Directions for this task: State, as a single number, how many lines in the data below contain "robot".

Source records:

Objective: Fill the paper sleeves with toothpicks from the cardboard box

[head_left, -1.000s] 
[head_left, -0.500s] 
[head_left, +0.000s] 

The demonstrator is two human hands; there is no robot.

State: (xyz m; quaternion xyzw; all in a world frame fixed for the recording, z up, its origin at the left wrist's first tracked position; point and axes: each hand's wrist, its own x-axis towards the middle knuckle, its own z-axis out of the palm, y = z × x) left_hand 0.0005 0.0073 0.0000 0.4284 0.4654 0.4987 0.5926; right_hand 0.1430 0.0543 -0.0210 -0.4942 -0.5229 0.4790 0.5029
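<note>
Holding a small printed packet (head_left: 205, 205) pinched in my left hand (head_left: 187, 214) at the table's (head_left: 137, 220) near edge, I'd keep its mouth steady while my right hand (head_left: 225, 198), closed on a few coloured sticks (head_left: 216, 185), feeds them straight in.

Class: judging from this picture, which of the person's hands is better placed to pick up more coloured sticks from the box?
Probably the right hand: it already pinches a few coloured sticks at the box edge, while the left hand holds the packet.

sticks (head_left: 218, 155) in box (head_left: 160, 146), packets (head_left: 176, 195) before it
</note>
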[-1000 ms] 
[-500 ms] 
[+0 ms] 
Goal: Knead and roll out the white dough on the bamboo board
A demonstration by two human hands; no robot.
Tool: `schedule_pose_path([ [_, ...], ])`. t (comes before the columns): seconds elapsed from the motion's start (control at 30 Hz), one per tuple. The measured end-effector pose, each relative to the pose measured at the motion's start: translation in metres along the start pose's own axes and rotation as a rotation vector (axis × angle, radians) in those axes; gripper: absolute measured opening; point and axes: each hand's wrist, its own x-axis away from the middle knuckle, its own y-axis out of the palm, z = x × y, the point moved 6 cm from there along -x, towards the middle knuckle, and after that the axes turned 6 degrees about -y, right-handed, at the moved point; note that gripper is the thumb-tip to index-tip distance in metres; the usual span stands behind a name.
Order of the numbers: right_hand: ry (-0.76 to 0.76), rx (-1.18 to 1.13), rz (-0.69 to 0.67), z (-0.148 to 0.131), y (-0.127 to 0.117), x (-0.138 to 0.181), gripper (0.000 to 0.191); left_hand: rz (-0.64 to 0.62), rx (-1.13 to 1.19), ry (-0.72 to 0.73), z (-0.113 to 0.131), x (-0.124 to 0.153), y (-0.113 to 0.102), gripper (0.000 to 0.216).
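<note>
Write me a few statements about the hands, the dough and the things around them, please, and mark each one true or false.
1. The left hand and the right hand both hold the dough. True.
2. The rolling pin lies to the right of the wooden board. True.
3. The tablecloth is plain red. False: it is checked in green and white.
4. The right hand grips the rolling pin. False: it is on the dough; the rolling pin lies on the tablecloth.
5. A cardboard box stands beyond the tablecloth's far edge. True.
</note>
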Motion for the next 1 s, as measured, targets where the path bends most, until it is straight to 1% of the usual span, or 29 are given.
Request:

Written response: 2